=== Begin Enclosure ===

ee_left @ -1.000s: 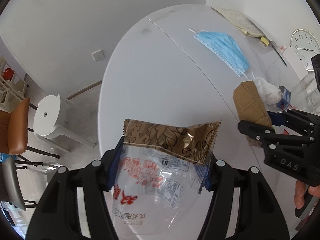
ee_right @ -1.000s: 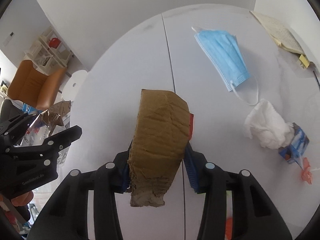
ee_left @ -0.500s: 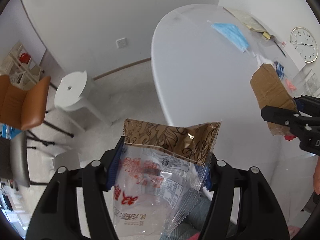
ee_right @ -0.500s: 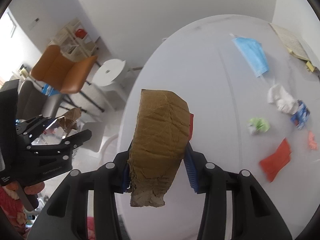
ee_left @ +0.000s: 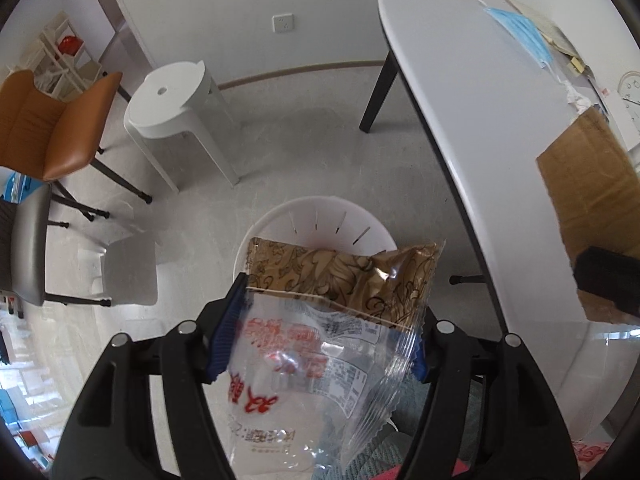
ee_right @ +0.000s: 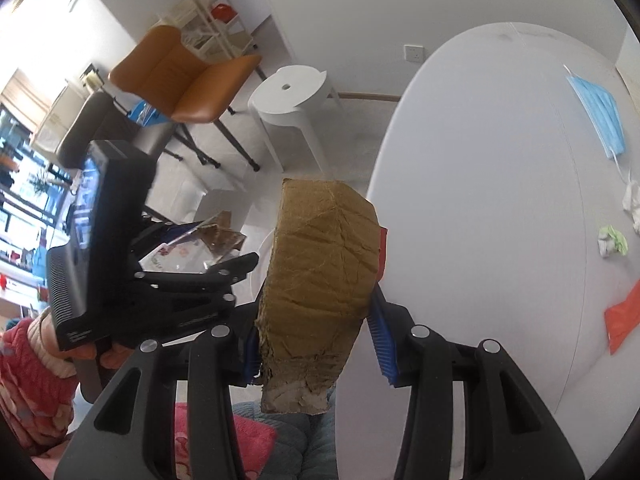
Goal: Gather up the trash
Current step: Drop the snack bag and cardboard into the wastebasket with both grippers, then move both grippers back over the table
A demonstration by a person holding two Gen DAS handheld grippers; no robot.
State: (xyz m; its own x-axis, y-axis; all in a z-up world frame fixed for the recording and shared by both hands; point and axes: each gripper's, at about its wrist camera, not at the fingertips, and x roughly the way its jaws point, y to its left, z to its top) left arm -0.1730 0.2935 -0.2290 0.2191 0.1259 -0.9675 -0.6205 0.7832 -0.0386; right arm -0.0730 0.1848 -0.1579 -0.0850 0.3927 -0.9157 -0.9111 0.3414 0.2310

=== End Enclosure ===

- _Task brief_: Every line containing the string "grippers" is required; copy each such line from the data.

- _Answer for this exercise_:
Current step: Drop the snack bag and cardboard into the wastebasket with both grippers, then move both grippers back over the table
A demonstration by a person holding two Gen DAS handheld grippers; no robot.

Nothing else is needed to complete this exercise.